October 1 is National Day, commemorating the founding of the People’s Republic of China. Everyone gets at least one to three days off. I, and anyone else with a decent job, got a full seven days off. Generally speaking, it’s a pain traveling around China with the billion other people traveling as well. So, first the bad, so we can get on with the interesting. We got into Yangshuo at 4:30 am, which meant we negotiated our room and tour on way too little sleep with an aggressive hostel proprietor. We actually did really well on our room price, especially considering prices routinely double or more during national holiday weeks (i.e., Golden Weeks). It was all probably a wash though, as we agreed to unnecessary things that we overpaid for on our activities bookings. The second thing is David lost his Grinnell swimming hat on our trip to Longsheng. I still miss my Grinnell cricket hat that I lost in London, so I know that’s pretty sad. I also had my wallet and mobile phone stolen from my bag when I fell asleep on a minibus. This isn’t the end of the world, but it is super annoying and puts me out probably 700-800 RMB (about 100 USD). Finally, on the last day, we went out on a bike ride, which I had really been looking forward to. Unfortunately, as soon as we got onto moderately rough roads, one of the bikes proved to not have a functioning derailleur. In case I ever needed proof, I now know that riding a bike with no derailleur and no seat (it was way too low for me to sit on and I couldn’t adjust it) in the very hottest part of the day will make me overheated and pretty cranky.

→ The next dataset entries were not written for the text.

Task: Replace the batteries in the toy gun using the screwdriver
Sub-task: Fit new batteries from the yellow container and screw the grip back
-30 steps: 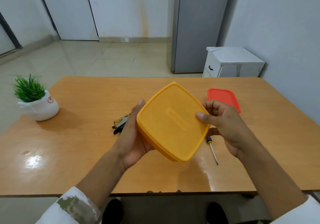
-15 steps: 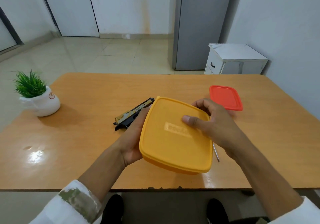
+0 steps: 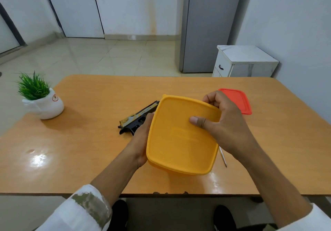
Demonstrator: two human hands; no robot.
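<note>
Over the last second the yellow lidded box point(image 3: 179, 141) has come down from a steep tilt toward me to lie nearly level, held just above the desk point(image 3: 89, 150); the left hand point(image 3: 141, 141) still cups its left side from beneath, fingers wrapped under and out of my sight; the right hand point(image 3: 225, 123) has shifted up to the far right corner, its thumb flat on the lid and its fingers point(image 3: 213, 100) curled over the rim there; I read that as setting up to peel the lid, which is still seated, presumably to reach fresh batteries, though I can't see inside. The toy gun point(image 3: 138, 118) lies on the desk just behind the left hand, untouched; the screwdriver point(image 3: 223, 157) rests on the desk under the right wrist, only its shaft showing; a red lid point(image 3: 240, 102) sits beyond the right hand; so no work on the gun has begun.
</note>
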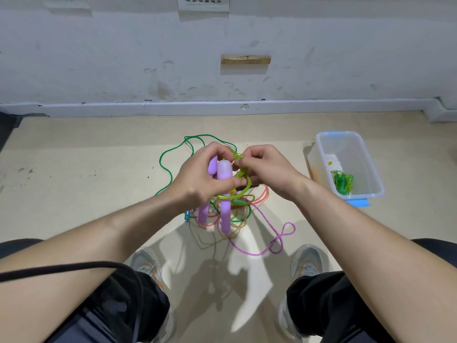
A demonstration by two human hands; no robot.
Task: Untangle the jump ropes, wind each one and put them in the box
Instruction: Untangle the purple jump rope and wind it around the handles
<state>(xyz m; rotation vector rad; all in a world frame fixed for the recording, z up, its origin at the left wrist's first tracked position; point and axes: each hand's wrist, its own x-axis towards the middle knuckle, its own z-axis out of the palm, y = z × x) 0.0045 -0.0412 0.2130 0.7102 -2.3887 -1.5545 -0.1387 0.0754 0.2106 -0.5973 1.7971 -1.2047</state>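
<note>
Mid-air, left hand grips handles, right hand rope.

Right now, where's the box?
Head view, right side: the clear box sits on the floor, to the right of the rope tangle and the right hand, with a wound green rope inside it.

I look into a bare, plain indoor room: scuffed white wall, grey skirting, beige floor, power sockets high up.
</note>
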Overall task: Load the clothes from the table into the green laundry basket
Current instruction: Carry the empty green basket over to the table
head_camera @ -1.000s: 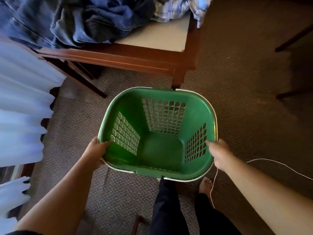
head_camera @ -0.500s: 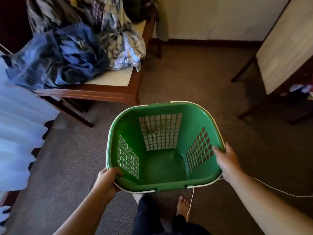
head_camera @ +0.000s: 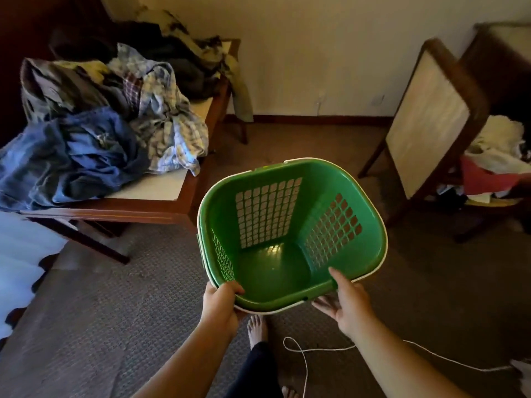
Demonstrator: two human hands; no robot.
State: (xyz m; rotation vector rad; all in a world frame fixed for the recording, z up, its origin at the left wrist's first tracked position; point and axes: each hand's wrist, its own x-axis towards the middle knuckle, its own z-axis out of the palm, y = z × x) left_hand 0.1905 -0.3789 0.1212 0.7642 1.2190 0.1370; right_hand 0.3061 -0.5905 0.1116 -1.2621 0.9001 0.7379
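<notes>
The green laundry basket [head_camera: 370,225] is empty, with white-trimmed rim and lattice sides, and sits just right of the table's corner. My left hand [head_camera: 221,304] grips its near-left rim, fingers curled inside. My right hand [head_camera: 346,304] holds the near-right rim, thumb over the edge. On the wooden table [head_camera: 149,193] at left lies a heap of clothes: blue jeans [head_camera: 71,159] in front, a plaid shirt [head_camera: 169,122] beside them, dark garments [head_camera: 178,61] behind.
A second table [head_camera: 428,122] is tipped on its side at right, with a pile of mixed clothes [head_camera: 494,165] behind it. A white cord [head_camera: 304,357] trails over the carpet by my bare feet [head_camera: 257,330]. White curtain fabric [head_camera: 20,259] hangs at the left edge.
The basket has moved rightwards, away from the table's front to beside its corner. Both hands have slid from the basket's sides to its near rim. The view has lifted, showing more of the room.
</notes>
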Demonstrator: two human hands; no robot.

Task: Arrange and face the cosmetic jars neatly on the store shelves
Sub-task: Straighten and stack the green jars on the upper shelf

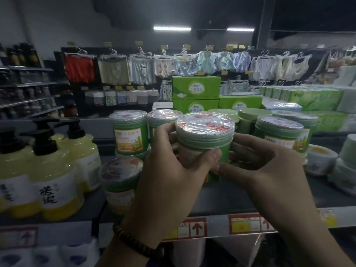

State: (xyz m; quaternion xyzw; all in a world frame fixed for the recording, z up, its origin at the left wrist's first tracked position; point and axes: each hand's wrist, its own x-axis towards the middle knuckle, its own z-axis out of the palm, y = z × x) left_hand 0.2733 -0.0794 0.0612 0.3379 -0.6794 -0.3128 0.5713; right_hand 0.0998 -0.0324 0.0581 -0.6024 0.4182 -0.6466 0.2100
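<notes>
A green cosmetic jar (205, 132) with a clear plastic-wrapped lid is held above the dark shelf (231, 197), in the middle of the view. My left hand (169, 170) grips its left side, thumb curled across the front. My right hand (258, 162) grips it from the right, fingers wrapped under and around. More green jars stand behind: one at the left (131, 132), one behind my left hand (163, 118), one at the right (279, 132). Another jar (119, 182) sits lower at the front left.
Yellow pump bottles (57, 170) crowd the shelf's left part. White jars (319, 158) stand at the right. Green boxes (195, 89) and tissue packs (312, 97) are stacked behind. Price tags (248, 224) line the shelf's front edge. Clothes hang on the far wall.
</notes>
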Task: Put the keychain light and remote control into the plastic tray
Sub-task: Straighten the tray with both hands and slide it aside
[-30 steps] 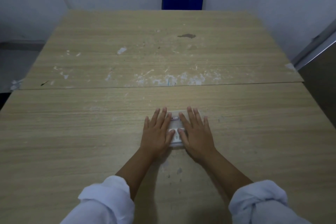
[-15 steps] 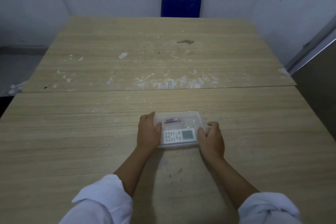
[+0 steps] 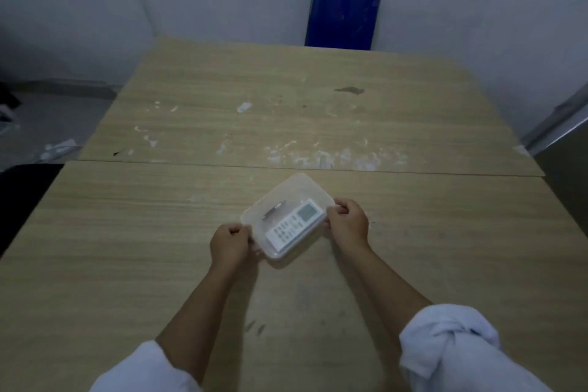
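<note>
A clear plastic tray point(image 3: 297, 183) sits turned at an angle near the middle of the wooden table. Inside it lies a white remote control point(image 3: 294, 226) with a small screen and several buttons. The thin dark keychain light point(image 3: 273, 210) lies beside the remote, also inside the tray. My left hand point(image 3: 229, 241) grips the tray's near left corner. My right hand point(image 3: 348, 222) grips its right end. Both hands have their fingers curled over the rim.
The table point(image 3: 159, 248) is two wooden tops joined by a seam point(image 3: 191, 164), with white scuffs along it. A blue chair back point(image 3: 345, 14) stands against the wall at the far end. A dark cabinet edge point(image 3: 566, 143) is at the right.
My hands went from lying flat over the tray to gripping its two ends. The tray has since been swung anticlockwise, its right end now farther from me.
</note>
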Action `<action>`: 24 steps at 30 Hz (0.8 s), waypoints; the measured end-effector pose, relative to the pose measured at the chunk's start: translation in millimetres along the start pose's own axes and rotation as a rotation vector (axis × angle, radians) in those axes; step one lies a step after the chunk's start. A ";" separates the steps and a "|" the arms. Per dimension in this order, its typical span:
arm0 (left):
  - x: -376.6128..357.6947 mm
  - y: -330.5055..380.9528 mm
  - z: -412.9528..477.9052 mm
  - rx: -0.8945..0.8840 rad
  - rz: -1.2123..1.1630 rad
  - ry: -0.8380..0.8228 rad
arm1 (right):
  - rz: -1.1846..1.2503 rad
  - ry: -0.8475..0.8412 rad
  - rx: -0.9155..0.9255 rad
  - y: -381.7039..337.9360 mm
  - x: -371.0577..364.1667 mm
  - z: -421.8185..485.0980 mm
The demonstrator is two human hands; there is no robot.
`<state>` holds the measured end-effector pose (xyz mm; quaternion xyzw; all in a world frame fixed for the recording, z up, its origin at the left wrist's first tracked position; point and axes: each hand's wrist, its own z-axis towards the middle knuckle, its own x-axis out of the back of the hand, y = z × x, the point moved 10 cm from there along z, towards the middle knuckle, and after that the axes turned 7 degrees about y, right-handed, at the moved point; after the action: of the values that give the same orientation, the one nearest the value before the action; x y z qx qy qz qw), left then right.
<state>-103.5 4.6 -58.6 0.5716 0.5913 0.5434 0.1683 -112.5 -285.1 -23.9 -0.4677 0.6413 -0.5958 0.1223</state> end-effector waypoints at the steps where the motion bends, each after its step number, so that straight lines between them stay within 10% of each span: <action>1: 9.6 -3.2 4.8 0.030 -0.029 0.027 | 0.056 -0.042 -0.043 -2.5 -16.1 -2.7; 6: 66.9 -19.4 38.5 0.171 -0.183 0.198 | -0.031 -0.263 0.154 -35.5 -88.8 -29.3; 13: 126.4 -34.5 71.8 0.313 -0.450 0.402 | -0.886 -0.458 0.580 -9.6 -119.0 -37.0; 24: 150.7 -57.9 107.5 0.427 -0.632 0.471 | -0.954 -0.477 0.655 14.0 -106.0 -31.9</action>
<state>-87.6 196.6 -81.2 0.2455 0.8580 0.4464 0.0654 -85.1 -187.4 -70.4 -0.7610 0.1013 -0.6296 0.1197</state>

But! On to the many better things… Lindsey, David, and I got ourselves onto the overnight bus to Yangshuo, in neighboring Guangxi Province, at 8:30pm Tuesday night. We around 4:30 in the morning, spent an hour negotiating prices at a hostel right off Xi Jie (the main road) and were immediately on our way to a boat tour of the YuLong River. The scenery was fantastic, and the area is heavily touristed, which means unending opportunities to pose with (and pay ) local boaters with their cormorant birds and water buffalo. We were delighted to learn that the Chinese call water buffalo the same thing as we do—shui nu (water cow). Lindsey will now not stop calling me her shui nu. Shway new!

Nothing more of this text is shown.